**YOUR OBJECTIVE**. In the data below, reproduce everything exactly except the images.

**THE DATA**.
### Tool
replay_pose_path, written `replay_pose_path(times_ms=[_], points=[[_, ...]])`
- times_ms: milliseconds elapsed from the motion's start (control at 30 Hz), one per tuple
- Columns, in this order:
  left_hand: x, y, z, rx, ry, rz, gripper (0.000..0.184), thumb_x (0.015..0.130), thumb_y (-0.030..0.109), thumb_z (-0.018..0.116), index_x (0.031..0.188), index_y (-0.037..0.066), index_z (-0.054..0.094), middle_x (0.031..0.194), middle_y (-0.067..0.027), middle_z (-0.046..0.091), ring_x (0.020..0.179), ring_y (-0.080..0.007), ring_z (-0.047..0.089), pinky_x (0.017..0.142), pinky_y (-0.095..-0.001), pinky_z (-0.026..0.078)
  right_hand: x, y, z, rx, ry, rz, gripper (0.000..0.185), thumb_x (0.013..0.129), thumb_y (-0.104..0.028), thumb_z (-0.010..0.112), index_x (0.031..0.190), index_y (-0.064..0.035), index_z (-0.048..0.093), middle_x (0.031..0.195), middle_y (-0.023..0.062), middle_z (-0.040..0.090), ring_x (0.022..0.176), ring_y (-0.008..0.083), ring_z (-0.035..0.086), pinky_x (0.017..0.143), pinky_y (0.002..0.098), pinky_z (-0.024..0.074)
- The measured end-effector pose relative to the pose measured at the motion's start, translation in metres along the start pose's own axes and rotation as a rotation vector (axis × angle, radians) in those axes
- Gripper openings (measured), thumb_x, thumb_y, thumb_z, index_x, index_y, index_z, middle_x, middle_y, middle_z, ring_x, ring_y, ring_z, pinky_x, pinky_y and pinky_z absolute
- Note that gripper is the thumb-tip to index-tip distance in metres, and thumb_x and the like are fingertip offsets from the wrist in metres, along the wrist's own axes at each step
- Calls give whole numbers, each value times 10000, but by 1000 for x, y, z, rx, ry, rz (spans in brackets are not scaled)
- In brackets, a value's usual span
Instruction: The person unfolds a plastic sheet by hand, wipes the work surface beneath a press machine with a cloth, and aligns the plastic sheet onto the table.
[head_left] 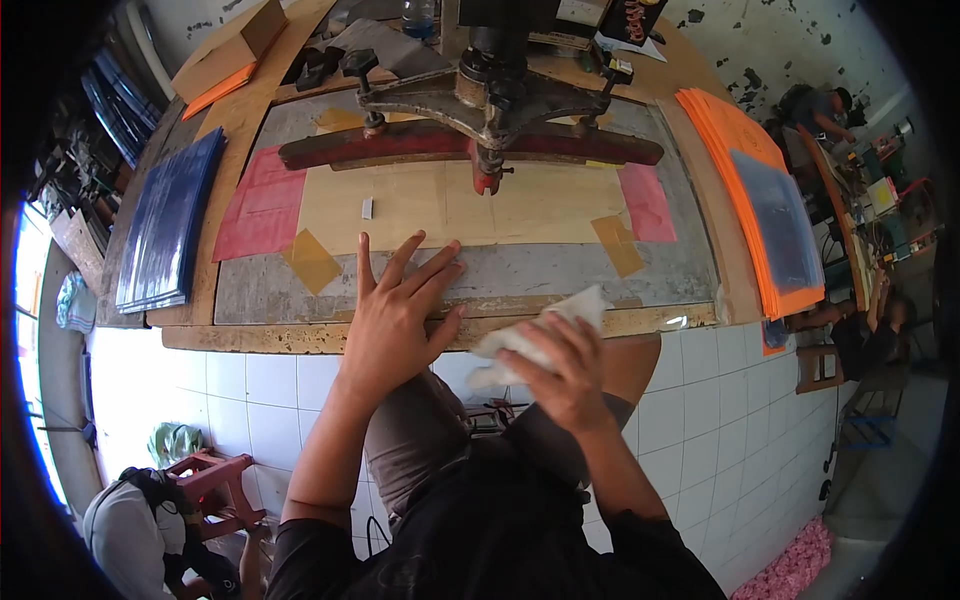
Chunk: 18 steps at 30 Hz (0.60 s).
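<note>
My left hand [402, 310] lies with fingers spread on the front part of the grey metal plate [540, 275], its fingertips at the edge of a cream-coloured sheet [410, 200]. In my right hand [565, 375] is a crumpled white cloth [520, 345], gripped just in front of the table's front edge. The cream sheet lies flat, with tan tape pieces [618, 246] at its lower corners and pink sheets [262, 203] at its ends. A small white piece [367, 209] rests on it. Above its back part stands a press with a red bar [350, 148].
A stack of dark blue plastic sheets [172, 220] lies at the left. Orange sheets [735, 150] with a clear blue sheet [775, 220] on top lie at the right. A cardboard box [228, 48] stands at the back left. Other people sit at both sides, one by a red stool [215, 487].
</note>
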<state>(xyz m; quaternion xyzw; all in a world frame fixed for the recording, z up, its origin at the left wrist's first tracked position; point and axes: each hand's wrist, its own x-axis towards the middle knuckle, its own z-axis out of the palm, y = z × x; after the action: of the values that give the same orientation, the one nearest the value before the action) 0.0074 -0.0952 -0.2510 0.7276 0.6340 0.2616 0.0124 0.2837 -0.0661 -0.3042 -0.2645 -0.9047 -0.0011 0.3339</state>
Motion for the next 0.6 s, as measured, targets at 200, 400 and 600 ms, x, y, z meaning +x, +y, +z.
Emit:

**OUTPUT**.
### Tool
replay_pose_path, written `replay_pose_path(times_ms=[_], points=[[_, ...]])`
- times_ms: milliseconds elapsed from the motion's start (control at 30 Hz), one per tuple
- Columns, in this order:
  left_hand: x, y, z, rx, ry, rz, gripper (0.000..0.184), thumb_x (0.015..0.130), thumb_y (-0.030..0.109), thumb_z (-0.018..0.116), index_x (0.031..0.188), index_y (-0.037..0.066), index_z (-0.054..0.094), middle_x (0.031..0.194), middle_y (-0.067..0.027), middle_z (-0.046..0.091), ring_x (0.020..0.179), ring_y (-0.080..0.007), ring_z (-0.047..0.089), pinky_x (0.017..0.142), pinky_y (-0.095..-0.001), pinky_z (-0.026..0.078)
  right_hand: x, y, z, rx, ry, rz, gripper (0.000..0.185), thumb_x (0.013..0.129), thumb_y (-0.104..0.028), thumb_z (-0.010..0.112), index_x (0.031..0.190), index_y (-0.064..0.035), index_z (-0.048..0.093), middle_x (0.031..0.195), middle_y (-0.023..0.062), middle_z (-0.040..0.090), ring_x (0.022..0.176), ring_y (-0.008..0.083), ring_z (-0.035..0.086), pinky_x (0.017..0.143), pinky_y (0.002..0.098), pinky_z (-0.024..0.074)
- The measured end-effector pose relative to the pose measured at the motion's start, translation in metres along the start pose's own axes and rotation as a rotation vector (axis × angle, radians) in those axes
- Gripper openings (measured), thumb_x, thumb_y, thumb_z, index_x, index_y, index_z, middle_x, middle_y, middle_z, ring_x, ring_y, ring_z, pinky_x, pinky_y and pinky_z absolute
- Note that gripper is the thumb-tip to index-tip distance in metres, and thumb_x and the like are fingertip offsets from the wrist in metres, along the wrist's own axes at each step
- Calls give whole numbers, each value times 10000, but by 1000 for x, y, z, rx, ry, rz (spans in brackets are not scaled)
- In brackets, a value's usual span
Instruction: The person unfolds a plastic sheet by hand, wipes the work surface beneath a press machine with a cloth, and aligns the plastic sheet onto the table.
[head_left] 
Chunk: 18 steps at 30 Hz (0.60 s).
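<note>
My left hand [402, 310] lies with fingers spread on the front part of the grey metal plate [540, 275], its fingertips at the edge of a cream-coloured sheet [410, 200]. In my right hand [565, 375] is a crumpled white cloth [520, 345], gripped just in front of the table's front edge. The cream sheet lies flat, with tan tape pieces [618, 246] at its lower corners and pink sheets [262, 203] at its ends. A small white piece [367, 209] rests on it. Above its back part stands a press with a red bar [350, 148].
A stack of dark blue plastic sheets [172, 220] lies at the left. Orange sheets [735, 150] with a clear blue sheet [775, 220] on top lie at the right. A cardboard box [228, 48] stands at the back left. Other people sit at both sides, one by a red stool [215, 487].
</note>
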<state>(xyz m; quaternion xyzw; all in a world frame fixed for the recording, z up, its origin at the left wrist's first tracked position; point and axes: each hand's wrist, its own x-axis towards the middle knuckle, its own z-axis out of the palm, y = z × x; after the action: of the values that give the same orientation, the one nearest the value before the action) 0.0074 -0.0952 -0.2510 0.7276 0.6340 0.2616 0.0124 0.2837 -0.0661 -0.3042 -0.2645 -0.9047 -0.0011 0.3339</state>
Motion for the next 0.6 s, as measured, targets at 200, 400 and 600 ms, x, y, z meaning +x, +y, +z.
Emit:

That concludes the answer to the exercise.